What is Docker? And Why is it so popular?

If you’ve been anywhere near the IT industry over the last five years, you’ve very likely heard of the container platform Docker. Docker and containers are a new way of running software that is revolutionizing software development and delivery.

What is Docker?

Docker is a new technology that allows development teams to build, manage, and secure apps anywhere.

It’s not possible to explain what Docker is without explaining what containers are, so let’s look at a quick explanation of containers and how they work.

A container is a special type of process that is isolated from other processes. Containers are assigned resources that no other process can access, and they cannot access any resources not explicitly assigned to them.

So what’s the big deal?

Processes that are not “containerized” can ask the operating system for access to any file on disk or any network socket.

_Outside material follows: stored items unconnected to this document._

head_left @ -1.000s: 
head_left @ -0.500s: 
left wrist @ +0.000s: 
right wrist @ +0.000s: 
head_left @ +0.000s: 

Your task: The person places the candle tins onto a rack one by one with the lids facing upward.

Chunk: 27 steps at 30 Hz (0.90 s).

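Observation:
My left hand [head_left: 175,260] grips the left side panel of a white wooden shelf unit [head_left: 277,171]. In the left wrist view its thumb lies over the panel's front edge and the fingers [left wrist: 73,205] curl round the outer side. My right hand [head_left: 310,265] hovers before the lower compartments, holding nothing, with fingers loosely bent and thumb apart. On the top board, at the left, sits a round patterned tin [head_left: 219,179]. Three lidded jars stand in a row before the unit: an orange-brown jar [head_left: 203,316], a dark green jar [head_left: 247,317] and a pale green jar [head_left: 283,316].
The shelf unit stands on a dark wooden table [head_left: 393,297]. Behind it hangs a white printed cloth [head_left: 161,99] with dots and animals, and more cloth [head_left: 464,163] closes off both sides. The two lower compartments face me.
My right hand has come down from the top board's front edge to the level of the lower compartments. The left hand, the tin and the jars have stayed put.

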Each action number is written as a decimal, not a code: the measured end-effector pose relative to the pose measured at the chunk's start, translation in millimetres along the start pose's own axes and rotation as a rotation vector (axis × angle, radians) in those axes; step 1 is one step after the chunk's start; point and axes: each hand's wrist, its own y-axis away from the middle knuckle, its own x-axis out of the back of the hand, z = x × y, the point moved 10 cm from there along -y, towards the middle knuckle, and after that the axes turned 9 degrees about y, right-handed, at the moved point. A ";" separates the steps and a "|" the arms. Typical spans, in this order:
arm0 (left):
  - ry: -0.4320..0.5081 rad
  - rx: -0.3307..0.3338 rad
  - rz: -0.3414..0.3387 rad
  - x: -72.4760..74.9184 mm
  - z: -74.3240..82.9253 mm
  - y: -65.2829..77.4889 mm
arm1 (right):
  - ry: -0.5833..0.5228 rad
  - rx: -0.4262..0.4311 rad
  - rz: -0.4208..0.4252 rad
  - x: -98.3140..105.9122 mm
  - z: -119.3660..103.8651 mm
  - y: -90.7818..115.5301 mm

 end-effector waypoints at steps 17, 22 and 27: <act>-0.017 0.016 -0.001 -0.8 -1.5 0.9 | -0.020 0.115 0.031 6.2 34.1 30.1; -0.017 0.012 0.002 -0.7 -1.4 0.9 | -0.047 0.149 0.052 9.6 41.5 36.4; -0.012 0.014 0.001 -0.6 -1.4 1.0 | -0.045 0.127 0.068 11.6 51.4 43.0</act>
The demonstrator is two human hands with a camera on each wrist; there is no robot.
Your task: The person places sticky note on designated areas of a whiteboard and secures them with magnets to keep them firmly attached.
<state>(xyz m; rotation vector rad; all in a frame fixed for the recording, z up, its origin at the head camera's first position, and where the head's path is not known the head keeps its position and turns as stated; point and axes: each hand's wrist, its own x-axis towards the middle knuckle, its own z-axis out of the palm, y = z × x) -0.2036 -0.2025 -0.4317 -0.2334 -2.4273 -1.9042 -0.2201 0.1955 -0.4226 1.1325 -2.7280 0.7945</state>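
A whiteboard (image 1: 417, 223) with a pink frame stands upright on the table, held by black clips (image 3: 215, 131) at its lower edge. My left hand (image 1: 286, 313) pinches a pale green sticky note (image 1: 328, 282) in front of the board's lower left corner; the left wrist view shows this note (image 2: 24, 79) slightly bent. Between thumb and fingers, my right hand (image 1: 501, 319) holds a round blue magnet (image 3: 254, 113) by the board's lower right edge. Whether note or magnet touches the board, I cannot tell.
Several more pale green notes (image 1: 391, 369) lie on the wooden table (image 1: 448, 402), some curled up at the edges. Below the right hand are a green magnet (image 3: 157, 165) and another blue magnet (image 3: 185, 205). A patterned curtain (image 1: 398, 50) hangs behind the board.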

Until containers became widely available, there was no reliable, guaranteed way to isolate a process to its own set of resources. A properly functioning container has absolutely no way to reach outside its resource “sandbox” to touch resources that were not explicitly assigned to it.

For example, two containers running on the same computer might as well be on two completely different computers, miles away from each other. They are entirely and effectively isolated from each other.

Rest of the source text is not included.